The findings indicate that sampled evaluation instruments are primarily designed for academic research, use absolute metrics and are divided roughly equally between measuring capabilities and specific performance tasks (see Figure 6.2).

  • Nearly all the chosen evaluation instruments are aimed at promoting RESEARCH (Purpose) and predominantly use ABSOLUTE metrics (Reference).

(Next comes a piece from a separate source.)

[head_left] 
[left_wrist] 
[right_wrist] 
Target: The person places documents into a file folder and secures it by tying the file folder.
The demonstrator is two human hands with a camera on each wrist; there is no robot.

  • The distribution of evaluation instruments measuring a specific task and those aiming for capability assessment is nearly balanced (Capability). This points to an ongoing debate in the field about the focal point of evaluation – performance or capabilities.

  • Most evaluation instruments were classified as REPRESENTATIVE (Coverage). However, around 27% of the evaluation instruments are BIASED.

  • About two-thirds of the evaluation instruments were SPECIFIC (Specificity). The remaining one-third were classified as CONTAMINATED, meaning the results may not fully align with the intended measurement objectives.

  • Approximately 80% of evaluation instruments are REALISTIC (Realism), showing a strong inclination towards solving practical problems. Nonetheless, most evaluations have yet to be conducted in real-world settings.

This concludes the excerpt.